Copy word for word, please, the lines of the entries below running from the one containing "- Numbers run" to the one containing "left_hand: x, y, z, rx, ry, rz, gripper", both ends included.

◆ **Data in this exercise**:
* * * * * * * * *
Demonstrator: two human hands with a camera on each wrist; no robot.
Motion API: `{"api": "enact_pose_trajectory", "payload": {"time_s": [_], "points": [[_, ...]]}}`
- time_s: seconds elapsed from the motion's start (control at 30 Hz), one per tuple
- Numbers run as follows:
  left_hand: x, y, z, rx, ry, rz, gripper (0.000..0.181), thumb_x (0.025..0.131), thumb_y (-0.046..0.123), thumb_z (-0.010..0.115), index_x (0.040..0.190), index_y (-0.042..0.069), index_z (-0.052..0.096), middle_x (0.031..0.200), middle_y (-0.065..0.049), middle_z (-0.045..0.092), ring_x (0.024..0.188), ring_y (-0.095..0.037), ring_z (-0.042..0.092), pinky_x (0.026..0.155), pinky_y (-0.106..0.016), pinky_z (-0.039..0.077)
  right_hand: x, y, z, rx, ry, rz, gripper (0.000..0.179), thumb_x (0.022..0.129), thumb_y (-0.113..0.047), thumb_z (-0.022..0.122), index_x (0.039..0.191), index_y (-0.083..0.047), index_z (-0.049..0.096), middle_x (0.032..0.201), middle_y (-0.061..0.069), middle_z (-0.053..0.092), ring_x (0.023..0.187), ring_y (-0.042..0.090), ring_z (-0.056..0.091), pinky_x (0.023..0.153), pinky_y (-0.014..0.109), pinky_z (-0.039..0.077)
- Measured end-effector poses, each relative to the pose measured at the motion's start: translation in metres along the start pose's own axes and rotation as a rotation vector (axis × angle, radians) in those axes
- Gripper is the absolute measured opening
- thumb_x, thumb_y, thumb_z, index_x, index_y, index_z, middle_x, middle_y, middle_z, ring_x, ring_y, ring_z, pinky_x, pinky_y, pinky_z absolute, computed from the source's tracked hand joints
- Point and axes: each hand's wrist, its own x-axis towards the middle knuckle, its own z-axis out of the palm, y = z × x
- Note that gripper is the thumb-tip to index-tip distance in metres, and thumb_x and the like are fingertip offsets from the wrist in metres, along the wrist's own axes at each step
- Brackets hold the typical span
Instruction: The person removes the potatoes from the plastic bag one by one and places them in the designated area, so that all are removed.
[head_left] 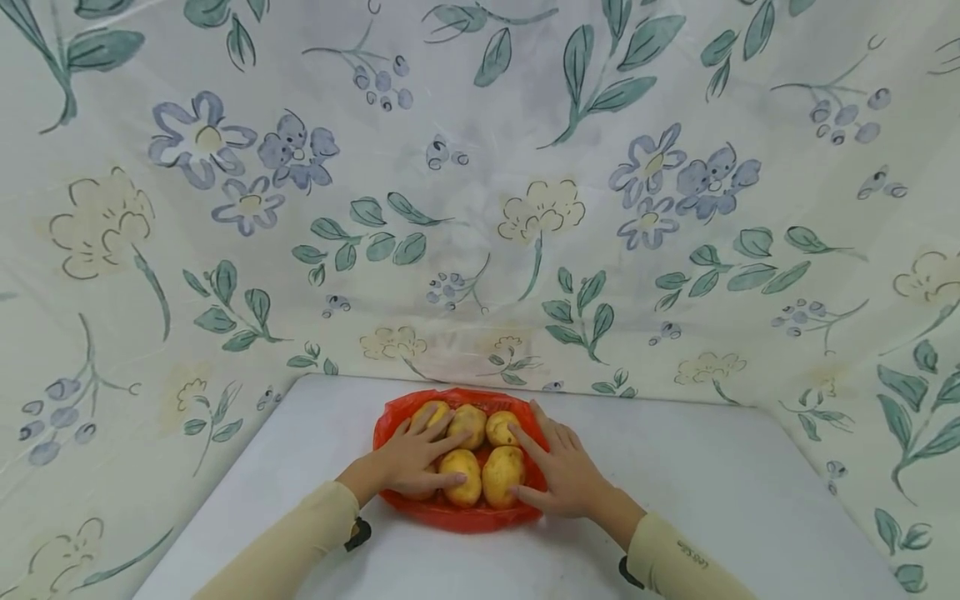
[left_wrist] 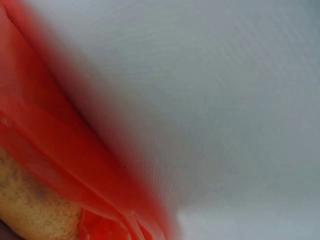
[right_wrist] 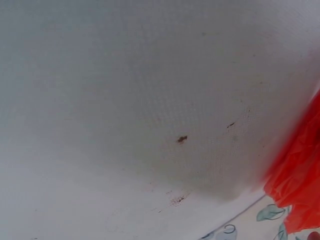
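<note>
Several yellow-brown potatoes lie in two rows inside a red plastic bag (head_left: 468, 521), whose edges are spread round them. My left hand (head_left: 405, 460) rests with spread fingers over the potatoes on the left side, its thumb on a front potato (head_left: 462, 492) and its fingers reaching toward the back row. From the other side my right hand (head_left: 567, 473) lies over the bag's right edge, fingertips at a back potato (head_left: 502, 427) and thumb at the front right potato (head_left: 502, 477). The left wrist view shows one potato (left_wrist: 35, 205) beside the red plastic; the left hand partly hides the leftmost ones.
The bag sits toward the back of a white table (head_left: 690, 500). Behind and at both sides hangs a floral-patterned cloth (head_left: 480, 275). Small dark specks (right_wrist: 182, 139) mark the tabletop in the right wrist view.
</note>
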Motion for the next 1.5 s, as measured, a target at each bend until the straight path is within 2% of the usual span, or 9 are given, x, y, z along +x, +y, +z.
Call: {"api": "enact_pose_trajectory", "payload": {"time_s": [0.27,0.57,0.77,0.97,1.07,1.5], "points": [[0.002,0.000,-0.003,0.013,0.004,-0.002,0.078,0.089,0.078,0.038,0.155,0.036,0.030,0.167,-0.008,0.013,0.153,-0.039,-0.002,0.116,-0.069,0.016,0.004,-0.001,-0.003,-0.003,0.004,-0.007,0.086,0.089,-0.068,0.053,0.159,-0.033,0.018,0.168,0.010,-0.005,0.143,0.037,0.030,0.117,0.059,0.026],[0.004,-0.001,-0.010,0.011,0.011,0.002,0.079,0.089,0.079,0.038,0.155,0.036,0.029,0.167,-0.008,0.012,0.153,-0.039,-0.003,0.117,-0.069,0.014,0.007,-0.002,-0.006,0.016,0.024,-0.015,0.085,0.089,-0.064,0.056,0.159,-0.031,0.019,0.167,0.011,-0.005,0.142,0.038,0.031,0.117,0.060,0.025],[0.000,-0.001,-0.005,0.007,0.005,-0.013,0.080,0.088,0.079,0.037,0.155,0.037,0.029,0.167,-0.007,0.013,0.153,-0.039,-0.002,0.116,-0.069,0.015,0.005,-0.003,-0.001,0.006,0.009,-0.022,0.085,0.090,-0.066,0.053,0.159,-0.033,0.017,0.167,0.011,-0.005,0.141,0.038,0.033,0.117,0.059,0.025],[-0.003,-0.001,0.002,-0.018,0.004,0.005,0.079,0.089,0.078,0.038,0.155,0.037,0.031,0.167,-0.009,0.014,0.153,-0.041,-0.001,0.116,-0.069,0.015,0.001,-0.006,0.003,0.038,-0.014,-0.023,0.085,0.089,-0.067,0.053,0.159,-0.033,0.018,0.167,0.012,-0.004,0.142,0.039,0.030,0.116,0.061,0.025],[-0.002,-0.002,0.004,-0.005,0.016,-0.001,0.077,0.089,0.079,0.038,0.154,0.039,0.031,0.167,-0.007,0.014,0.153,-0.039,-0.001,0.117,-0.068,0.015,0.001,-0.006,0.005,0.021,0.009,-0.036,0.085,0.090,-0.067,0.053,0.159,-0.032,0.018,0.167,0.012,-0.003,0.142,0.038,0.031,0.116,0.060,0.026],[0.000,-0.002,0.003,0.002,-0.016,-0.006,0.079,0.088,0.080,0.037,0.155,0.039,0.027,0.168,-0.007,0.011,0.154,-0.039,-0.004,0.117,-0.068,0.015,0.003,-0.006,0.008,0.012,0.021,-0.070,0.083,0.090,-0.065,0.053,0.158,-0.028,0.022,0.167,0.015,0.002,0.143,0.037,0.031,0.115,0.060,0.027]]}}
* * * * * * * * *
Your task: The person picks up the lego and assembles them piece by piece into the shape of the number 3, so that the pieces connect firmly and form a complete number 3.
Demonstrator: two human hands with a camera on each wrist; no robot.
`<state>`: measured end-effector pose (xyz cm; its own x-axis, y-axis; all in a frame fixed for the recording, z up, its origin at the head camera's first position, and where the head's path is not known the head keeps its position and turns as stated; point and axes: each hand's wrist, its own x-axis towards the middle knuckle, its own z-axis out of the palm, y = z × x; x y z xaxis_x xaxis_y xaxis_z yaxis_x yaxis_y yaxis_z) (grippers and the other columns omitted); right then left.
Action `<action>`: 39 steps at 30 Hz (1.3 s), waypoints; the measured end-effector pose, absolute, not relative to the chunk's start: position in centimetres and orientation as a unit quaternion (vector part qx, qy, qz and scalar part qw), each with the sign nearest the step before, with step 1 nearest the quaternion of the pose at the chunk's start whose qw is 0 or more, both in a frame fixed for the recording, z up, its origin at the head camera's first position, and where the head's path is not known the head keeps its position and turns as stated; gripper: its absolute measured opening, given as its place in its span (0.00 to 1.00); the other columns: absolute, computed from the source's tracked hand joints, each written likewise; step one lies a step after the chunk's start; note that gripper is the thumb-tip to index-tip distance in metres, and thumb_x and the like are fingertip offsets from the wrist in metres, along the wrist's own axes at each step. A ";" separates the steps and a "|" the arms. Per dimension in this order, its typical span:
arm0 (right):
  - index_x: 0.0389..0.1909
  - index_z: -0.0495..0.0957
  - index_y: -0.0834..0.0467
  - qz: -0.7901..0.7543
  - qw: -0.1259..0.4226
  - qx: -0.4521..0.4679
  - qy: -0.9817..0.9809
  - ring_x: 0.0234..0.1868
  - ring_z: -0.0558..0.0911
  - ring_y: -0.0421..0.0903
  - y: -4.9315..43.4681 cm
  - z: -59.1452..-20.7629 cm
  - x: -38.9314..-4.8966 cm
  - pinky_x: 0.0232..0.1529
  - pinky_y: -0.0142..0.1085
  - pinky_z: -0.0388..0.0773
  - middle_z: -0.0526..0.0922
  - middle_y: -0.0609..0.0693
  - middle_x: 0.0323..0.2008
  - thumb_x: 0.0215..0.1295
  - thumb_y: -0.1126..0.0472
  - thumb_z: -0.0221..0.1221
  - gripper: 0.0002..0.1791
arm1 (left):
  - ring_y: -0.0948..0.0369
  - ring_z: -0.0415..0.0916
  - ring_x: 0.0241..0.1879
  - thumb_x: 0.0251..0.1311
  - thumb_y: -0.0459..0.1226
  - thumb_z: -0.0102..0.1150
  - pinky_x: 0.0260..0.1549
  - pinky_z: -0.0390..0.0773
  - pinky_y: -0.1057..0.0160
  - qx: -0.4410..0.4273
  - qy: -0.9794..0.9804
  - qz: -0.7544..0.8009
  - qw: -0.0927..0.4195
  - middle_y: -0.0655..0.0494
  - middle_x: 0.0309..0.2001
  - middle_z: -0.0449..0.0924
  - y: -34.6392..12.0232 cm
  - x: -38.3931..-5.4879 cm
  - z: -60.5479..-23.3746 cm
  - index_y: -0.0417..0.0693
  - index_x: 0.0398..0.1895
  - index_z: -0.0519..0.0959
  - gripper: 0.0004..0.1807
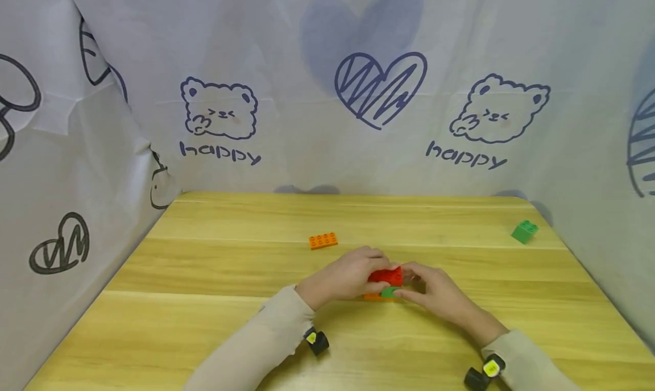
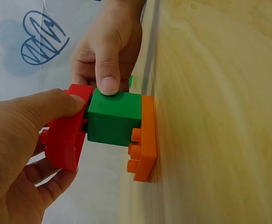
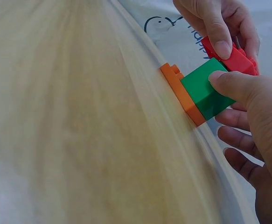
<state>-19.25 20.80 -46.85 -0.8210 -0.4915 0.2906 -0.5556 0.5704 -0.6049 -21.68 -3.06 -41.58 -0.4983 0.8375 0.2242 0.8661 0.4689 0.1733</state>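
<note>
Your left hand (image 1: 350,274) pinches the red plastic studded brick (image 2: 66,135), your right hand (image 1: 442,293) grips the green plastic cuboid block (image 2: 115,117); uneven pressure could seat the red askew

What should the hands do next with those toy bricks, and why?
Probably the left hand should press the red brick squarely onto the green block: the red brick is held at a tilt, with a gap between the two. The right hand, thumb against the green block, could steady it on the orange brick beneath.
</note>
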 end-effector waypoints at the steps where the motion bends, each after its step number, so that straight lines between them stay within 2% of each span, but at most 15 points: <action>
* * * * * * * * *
◆ **Solved exercise**:
- Numbers run as follows:
  left_hand: x, y, z, rx, ry, rz, gripper (0.000..0.181), thumb_x (0.025..0.131), thumb_y (-0.046..0.123), thumb_z (-0.010..0.115), index_x (0.040..0.190), index_y (-0.042..0.069), index_z (-0.052..0.096), middle_x (0.031..0.200), middle_y (-0.065..0.049), middle_z (-0.045..0.092), ring_x (0.024..0.188), ring_y (-0.095..0.037), ring_z (-0.042..0.092), pinky_x (0.026..0.155), pinky_y (-0.106..0.016), pinky_z (-0.039..0.077)

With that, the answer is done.